A car that does a linear motion with variable speed will travel a certain distance forward after bra

The state in which the object remains in a straight line at a constant speed or at rest without external force is the state of speed when he brakes.

Let's say that the car turns off the engine for 10 m seconds, and if all resistance is removed, the car will keep moving forever.

It's inertia! Constant speed movement is sufficient as long as the power of the car and the resistance (friction force) are equal.

Driving forward some distance after braking is because of inertia.

When a car is driving at a constant speed, it can be seen as a balance between drag (including rolling resistance, air resistance) and driving force (provided by the engine). When the car brakes, the linear velocity of the wheels is lower than the driving speed, resulting in relative sliding against the road surface. At this point, the road surface creates a large resistance to the wheels.

That's the braking power of a car. The braking force forces the car to slow down. (Law of Inertia:.)

Until an external force changes this state, the braking force is the external force that forces the car to slow down.

Don't know if you agree or not?

I've done so much and found that I didn't understand your question.

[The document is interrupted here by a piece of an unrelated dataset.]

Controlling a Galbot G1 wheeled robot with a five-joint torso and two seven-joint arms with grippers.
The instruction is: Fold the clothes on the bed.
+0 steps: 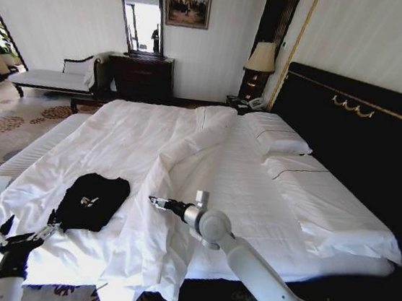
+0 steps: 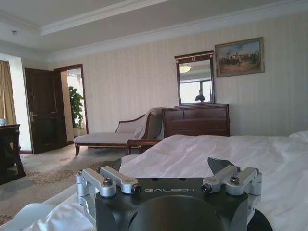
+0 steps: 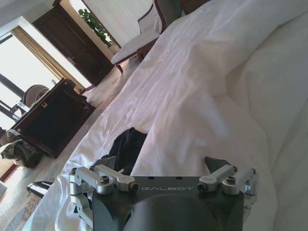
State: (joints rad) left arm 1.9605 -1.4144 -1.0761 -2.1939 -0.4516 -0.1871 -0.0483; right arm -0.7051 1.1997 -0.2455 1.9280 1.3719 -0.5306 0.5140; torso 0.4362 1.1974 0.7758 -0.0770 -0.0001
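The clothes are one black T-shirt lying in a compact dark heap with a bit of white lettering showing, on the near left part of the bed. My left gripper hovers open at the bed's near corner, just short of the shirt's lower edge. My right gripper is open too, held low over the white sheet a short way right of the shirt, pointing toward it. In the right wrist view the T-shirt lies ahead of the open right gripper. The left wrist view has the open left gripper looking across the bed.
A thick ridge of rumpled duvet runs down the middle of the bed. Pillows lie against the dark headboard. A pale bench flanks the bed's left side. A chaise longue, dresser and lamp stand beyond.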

But your question is weird, I'll do it all over again.

First of all, any object has inertia.

Secondly, if it is considered impossible for a car to move in a uniform linear velocity, then the motion of any object cannot be regarded as a uniform linear motion.

On a well-leveled road surface, the car maintains the same gear and the same throttle opening, which can be regarded as a uniform linear movement.

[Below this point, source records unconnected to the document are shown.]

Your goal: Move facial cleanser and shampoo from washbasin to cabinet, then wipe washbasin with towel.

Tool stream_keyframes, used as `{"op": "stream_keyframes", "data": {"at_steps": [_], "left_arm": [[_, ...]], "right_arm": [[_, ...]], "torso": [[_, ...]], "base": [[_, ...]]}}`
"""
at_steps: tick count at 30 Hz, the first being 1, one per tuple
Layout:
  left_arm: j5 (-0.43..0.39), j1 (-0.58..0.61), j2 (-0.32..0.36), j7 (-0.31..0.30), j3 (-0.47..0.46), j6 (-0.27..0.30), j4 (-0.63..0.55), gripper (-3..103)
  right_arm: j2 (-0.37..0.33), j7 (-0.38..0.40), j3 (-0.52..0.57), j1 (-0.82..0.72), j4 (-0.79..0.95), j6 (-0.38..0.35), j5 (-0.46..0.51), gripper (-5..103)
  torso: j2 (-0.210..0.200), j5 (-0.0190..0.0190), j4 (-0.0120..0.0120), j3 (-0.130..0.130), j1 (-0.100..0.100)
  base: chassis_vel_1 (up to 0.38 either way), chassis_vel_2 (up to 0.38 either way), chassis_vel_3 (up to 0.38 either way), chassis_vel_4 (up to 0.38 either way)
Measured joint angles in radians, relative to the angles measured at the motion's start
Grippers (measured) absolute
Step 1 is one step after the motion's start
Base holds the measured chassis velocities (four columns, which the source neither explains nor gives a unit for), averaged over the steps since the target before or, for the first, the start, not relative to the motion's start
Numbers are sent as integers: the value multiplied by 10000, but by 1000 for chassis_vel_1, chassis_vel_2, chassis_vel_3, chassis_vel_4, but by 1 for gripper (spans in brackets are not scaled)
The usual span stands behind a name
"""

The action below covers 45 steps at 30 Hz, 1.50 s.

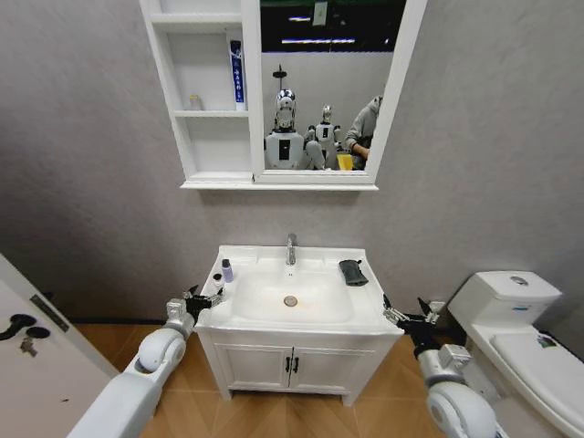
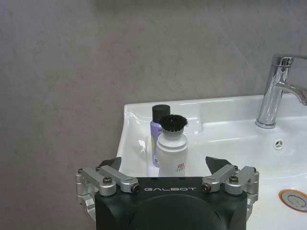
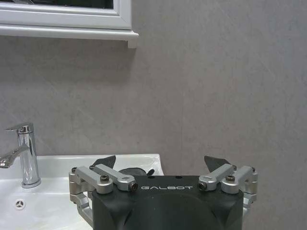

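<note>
Two small bottles are stood touching at the washbasin's [image 1: 274, 258] left rear corner: a white brush-topped one [image 2: 172, 148] and, behind it, a purple black-capped one [image 2: 156, 132]. Both are judged light, rigid and slick; a grasp round the white body below its bristles is advised. The left gripper [image 2: 172, 165] is held spread just short of them, the wall close beside. The right gripper [image 1: 408, 315], also spread, is parked by the far rim near the towel [image 1: 353, 272]. The cabinet [image 1: 208, 91] above offers free shelves.
</note>
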Motion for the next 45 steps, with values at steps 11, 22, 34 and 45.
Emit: {"op": "stream_keyframes", "data": {"at_steps": [11, 22, 34, 45], "left_arm": [[421, -704, -327, 360, 663, -597, 1261, 99], [644, -1131, -544, 66, 800, -672, 1794, 94], [562, -1082, -506, 822, 735, -927, 1712, 45], [414, -1019, -360, 820, 602, -962, 1462, 35]], "right_arm": [[13, 65, 100, -133, 126, 6, 33, 100], [1, 101, 157, -257, 248, 131, 105, 100], [-35, 185, 76, -191, 220, 110, 150, 100], [-140, 203, 98, -215, 292, 73, 177, 100]], "torso": [[0, -1, 0, 0, 0], [0, 0, -1, 0, -1], [0, 0, 0, -1, -1], [0, -1, 0, -1, -1]], "base": [[0, 0, 0, 0], [0, 0, 0, 0], [0, 0, 0, 0], [0, 0, 0, 0]]}}
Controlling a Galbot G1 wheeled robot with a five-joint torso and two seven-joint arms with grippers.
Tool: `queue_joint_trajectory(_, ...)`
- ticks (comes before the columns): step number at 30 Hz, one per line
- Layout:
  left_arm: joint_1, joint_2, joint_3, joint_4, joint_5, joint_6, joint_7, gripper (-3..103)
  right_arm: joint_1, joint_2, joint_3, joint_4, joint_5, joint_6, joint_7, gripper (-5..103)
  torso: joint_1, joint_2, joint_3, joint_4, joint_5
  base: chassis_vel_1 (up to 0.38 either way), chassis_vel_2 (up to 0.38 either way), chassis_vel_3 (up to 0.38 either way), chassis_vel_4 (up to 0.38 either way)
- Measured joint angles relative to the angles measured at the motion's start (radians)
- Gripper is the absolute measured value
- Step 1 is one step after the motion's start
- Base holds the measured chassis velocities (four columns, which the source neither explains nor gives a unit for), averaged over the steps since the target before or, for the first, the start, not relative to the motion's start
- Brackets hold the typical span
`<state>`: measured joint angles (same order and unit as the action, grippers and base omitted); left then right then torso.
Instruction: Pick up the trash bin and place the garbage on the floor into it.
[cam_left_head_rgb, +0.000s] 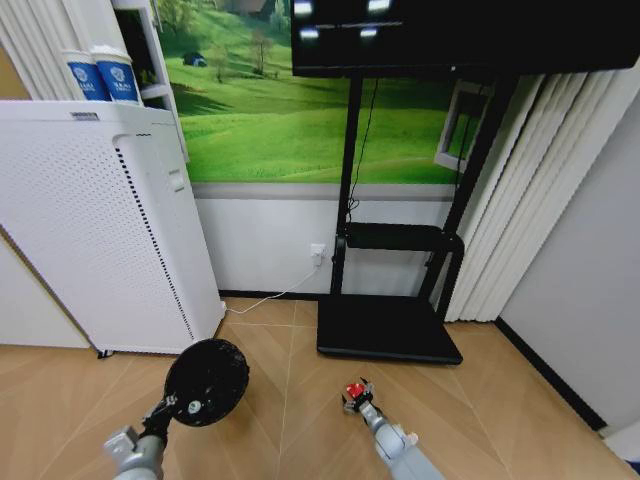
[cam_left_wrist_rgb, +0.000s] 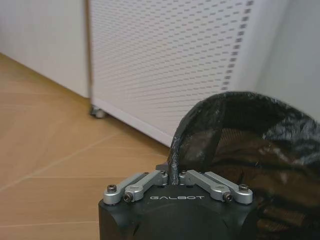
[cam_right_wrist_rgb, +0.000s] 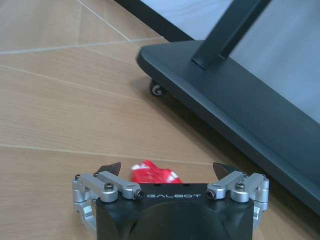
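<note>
Left gripper (cam_left_head_rgb: 178, 403) sits low on the left in head view, fingers closed tight on the rim of the bin (cam_left_head_rgb: 207, 381). The bin is held off the floor (cam_left_head_rgb: 290, 400), tipped so its round side faces the camera; its inside can't be seen from there. Left wrist view shows more: the mesh wall (cam_left_wrist_rgb: 250, 150) nipped between the two fingers (cam_left_wrist_rgb: 150, 181), w/ the bin running off the frame edge, so its far side is cut off. Behind it stands the white perforated unit (cam_left_wrist_rgb: 170, 60) on a small caster, near the bin but not touching as far as can be told.

Right gripper (cam_left_head_rgb: 357, 396) is low, centre-right, just in front of the black stand base (cam_left_head_rgb: 388, 328). A red-and-white scrap (cam_left_head_rgb: 353, 391) is right at its tip in head view; too small there to tell if it's gripped. Right wrist view is clearer: fingers spread wide, the scrap (cam_right_wrist_rgb: 152, 173) lying on the floor between them, partly hidden by the gripper body, neither fingertip (cam_right_wrist_rgb: 110, 167) touching it. That view also shows a caster under the stand base (cam_right_wrist_rgb: 235, 105).

Both arms are cut off by the bottom edge in head view.
</note>
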<state>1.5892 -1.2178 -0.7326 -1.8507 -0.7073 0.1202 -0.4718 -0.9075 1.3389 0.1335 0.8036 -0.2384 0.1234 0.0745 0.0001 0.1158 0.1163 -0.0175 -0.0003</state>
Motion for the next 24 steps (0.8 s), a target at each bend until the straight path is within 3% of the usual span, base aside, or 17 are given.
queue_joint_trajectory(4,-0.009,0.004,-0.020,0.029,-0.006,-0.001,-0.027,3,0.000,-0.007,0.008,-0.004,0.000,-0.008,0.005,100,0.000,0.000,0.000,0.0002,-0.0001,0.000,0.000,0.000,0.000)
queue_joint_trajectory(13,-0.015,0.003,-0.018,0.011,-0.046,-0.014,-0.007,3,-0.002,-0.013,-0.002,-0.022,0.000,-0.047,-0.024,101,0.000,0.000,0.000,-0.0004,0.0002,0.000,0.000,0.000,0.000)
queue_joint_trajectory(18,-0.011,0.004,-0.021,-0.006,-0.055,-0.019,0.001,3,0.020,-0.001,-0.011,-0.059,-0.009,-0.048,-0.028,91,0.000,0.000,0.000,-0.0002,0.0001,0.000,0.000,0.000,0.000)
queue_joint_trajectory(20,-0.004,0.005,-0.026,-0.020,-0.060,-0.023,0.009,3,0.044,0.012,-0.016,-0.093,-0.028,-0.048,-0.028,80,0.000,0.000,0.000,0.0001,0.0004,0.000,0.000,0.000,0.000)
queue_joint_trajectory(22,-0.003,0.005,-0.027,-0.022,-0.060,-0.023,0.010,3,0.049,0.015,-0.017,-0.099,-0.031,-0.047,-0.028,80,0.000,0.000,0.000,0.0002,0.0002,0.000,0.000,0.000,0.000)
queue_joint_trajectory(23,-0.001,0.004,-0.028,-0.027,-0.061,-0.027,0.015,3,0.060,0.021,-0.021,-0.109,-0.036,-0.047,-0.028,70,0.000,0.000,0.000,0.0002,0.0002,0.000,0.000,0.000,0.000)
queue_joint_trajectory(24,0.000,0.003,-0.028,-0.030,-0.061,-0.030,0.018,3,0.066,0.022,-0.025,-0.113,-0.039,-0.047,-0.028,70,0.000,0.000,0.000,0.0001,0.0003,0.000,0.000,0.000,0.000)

In order to drive at a constant speed, it is necessary to balance the driving force and driving resistance (including rolling resistance, hill resistance, air resistance, and acceleration resistance). Once this equilibrium is disrupted, the car has to change speeds.

How is this equilibrium out of balance? The possibilities are endless. For example, the driving force is related to the throttle opening.

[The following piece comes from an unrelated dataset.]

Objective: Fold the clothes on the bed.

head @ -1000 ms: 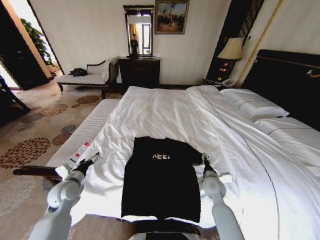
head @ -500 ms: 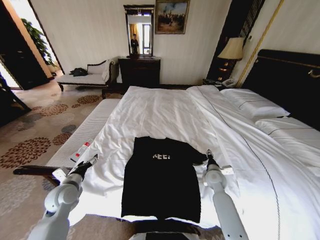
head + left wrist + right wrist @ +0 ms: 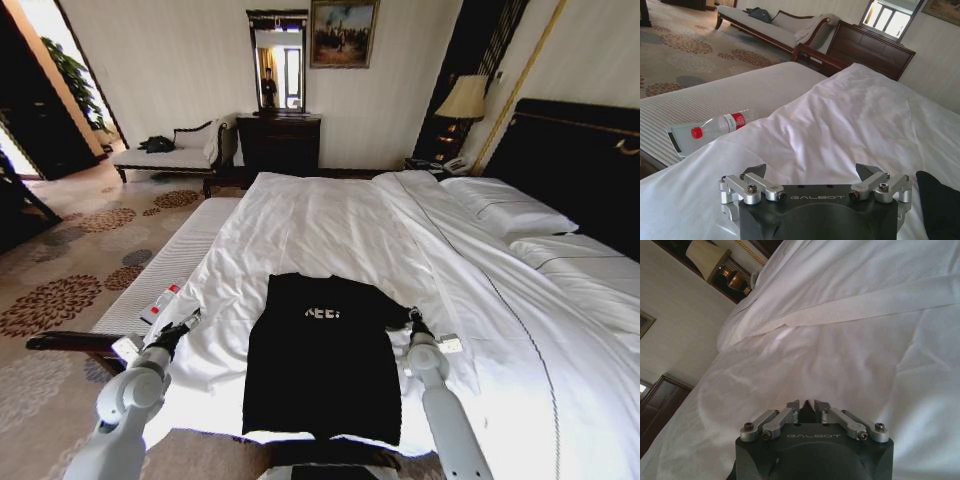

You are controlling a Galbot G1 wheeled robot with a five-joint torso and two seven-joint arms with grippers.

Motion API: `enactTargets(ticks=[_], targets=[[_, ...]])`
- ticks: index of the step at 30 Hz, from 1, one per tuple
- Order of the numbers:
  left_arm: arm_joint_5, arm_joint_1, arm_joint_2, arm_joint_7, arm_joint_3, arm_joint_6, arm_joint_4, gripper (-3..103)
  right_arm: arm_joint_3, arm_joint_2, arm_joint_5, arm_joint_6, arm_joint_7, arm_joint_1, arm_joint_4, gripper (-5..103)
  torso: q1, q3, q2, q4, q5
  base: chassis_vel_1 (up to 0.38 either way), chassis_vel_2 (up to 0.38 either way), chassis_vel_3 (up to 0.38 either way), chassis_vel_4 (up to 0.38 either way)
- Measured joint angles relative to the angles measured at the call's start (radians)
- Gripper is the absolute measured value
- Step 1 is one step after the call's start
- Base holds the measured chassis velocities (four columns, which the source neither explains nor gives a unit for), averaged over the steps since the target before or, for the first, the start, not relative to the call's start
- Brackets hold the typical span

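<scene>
Two arms are in play, but only the right one is really doing anything. The black T-shirt (image 3: 322,355) lies flat on the near part of the bed (image 3: 330,225), white lettering up, collar toward the far side, body already narrowed into a rough rectangle.

The right end effector (image 3: 415,322) sits at the shirt's right sleeve with its fingers pinched together. In the right wrist view (image 3: 807,407) there's a dark sliver between the tips, so I'd say it's clamped on a bit of the sleeve fabric, though that part is my read.

Compared with a second ago, it went a little outward and toward the far side, then came back slightly closer to the shirt. The sleeve edge next to it looks a touch more bunched. To me that means the right sleeve fold is just getting started, not finished, since the sleeve is still poking out past the body.

The left end effector (image 3: 180,328) hovers over the white duvet, well left of the shirt. It has barely shifted over that second. In the left wrist view (image 3: 811,176) its fingers are spread wide with nothing in them. A water bottle (image 3: 720,126) is lying on the striped bench (image 3: 715,97) beside the bed.
</scene>
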Motion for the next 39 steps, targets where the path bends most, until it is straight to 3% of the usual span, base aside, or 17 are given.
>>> enactTargets(ticks=[2, 7, 18, 27, 34, 39], targets=[[0.005, 0.005, -0.003, 0.000, -0.001, 0.000, 0.000, 100, -0.004, 0.001, 0.000, 0.000, 0.000, 0.001, 0.002, 8, 0.000, 0.000, 0.000, 0.0000, 0.0000, 0.000, 0.000, 0.000, 0.000], [0.013, 0.009, -0.009, -0.001, -0.002, -0.002, 0.000, 100, -0.012, 0.002, -0.002, 0.000, 0.000, 0.006, 0.002, 1, 0.000, 0.000, 0.000, 0.0000, 0.0000, 0.000, 0.000, 0.000, 0.000], [0.031, 0.019, -0.025, -0.004, 0.002, -0.009, 0.002, 100, -0.075, -0.028, -0.018, -0.007, 0.000, 0.041, 0.046, 0, 0.000, 0.000, 0.000, 0.0000, 0.0000, 0.000, 0.000, 0.000, 0.000], [0.047, 0.033, -0.046, -0.006, 0.004, -0.013, 0.000, 100, -0.270, -0.057, -0.105, -0.007, -0.040, 0.121, -0.005, 0, 0.000, 0.000, 0.000, 0.0001, 0.0000, 0.000, 0.000, 0.000, 0.000], [0.050, 0.041, -0.041, -0.007, -0.008, -0.015, 0.008, 100, -0.391, -0.031, -0.160, 0.012, -0.072, 0.180, -0.084, 0, 0.000, 0.000, 0.000, 0.0001, -0.0001, 0.000, 0.000, 0.000, 0.000], [0.050, 0.040, -0.037, -0.008, -0.009, -0.015, 0.014, 100, -0.418, -0.008, -0.187, 0.029, -0.087, 0.219, -0.160, 0, 0.000, 0.000, 0.000, 0.0000, -0.0001, 0.000, 0.000, 0.000, 0.000]])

When braking, the clutch is stepped on, there is no driving force, and a large braking force is generated, and the uneven, rough road surface, slope and other changes in resistance. The car is about to shift gear.

To put it simply, in a bustling city and poor road conditions, it is impossible for the car to move at a uniform speed. On a well-leveled road surface, you can do a uniform movement.

In fact, the car has been doing uniform linear motion, which should be different road conditions, different tires, and different friction, so the car is a variable speed, because every moving object has inertia, so it will remain stationary or uniform linear motion, provided that (not subject to any external force [including friction]).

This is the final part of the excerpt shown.